A Centers for Disease Control and Prevention doctor says the nation is experiencing a “distressing trend” with COVID-19 cases increasing in nearly 75% of the country.
Deputy Director for Infectious Diseases Dr. Jay Butler stressed Wednesday the importance of people following public health recommendations after a decline in reported cases in August is now going in the wrong direction.
“Unfortunately, we are seeing a distressing trend here in the United States,” he told reporters on a call. He said the surge is likely tied to cooler fall temperatures, adding, “smaller, more intimate gatherings of family, friends and neighbors may be driving transmission as well, especially as they move indoors.”
Butler’s comments came during an update on the pandemic at the center’s Atlanta headquarters where officials outlined worrisome numbers and plans for the vaccine’s so-called Operation Warp Speed rollout.
In the U.S., there have been 8.1 million confirmed COVID-19 cases and more than 220,000 deaths. In Georgia, the state public health department reported 341,00 COVID-19 infections and 7,674 deaths from the disease as of Wednesday afternoon.
More hotspots are popping up across the nation and Georgia’s new cases increased by 5% last week.
“I recognize that we are all getting tired of the impact that COVID-19 has had on our lives, that we get tired of wearing masks, but it continues be as important as it’s ever been,” Butler said. “And I would say it’s more important than ever, as we move into the fall season.”
Health officials on Wednesday warned Americans that we’re heading into a time of the year when the arrival of flu season, colder weather, and family gatherings around the holidays increases the virus’s likelihood of spreading.
U.S. Department of Health and Human Services Secretary Alex Azar said he remains optimistic the nation will turn a corner if a vaccine becomes available in a limited capacity by the end of the year.
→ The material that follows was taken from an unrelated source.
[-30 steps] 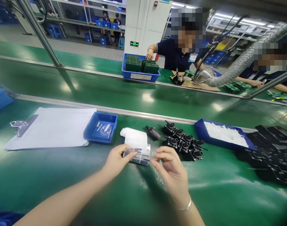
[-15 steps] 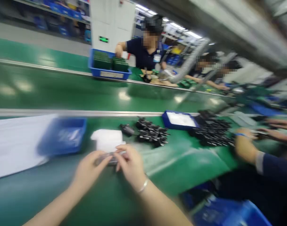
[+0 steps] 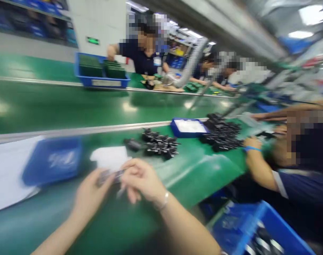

A vaccine should be ready for widespread distribution by April, he said.
There’s a multi-step process involving clinical testing and other standards that must be followed before safely deploying vaccines, Azar said.
“The vaccine work that we’re doing the American people should feel very reassured by the process,” he said.
Azar also brushed aside criticism from Emory University’s Dean of Public Health that his agency’s meddling undermines the CDC and concerns from Butler about the Trump administration rushing to reopen places of worship and other venues where large crowds congregate.
As with any reopening during the pandemic, the public is asked to wear masks and practice social distancing, whether it’s at a political rally, church or any other setting.
“The CDC plays a very important, vital role, but in a pandemic of this scope, size and magnitude it plays a role, not just the (only) role,” Azar said.
Butler said Georgia submitted a plan Friday to distribute vaccines that’s under review by the CDC.
“It’s important to recognize that these plans are flexible because things may change as we learn more about which vaccines become available in what amounts, and when,” he said.
The CDC latest guidelines also give an updated “close contact” definition, saying a series of short periods totaling at least 15 minutes is considered close contact, a shift from the previous guideline that said the interactions must last longer than 15 consecutive minutes within 24 hours.
The guidelines will cover students and staff returning to classrooms, people returning to their workplace, and widens the scope of contact tracing performed by public health departments.
The CDC is making changes based on new data, said CDC Director Dr. Robert Redfield, who also said studies in progress could result in shortening the recommended quarantine period to less than 14 days.
“The CDC is a science-based, data-driven organization; we’re not an opinion organization,” Redfield said. “So if we get data that supports a change in our recommendations, then those recommendations will be changed.”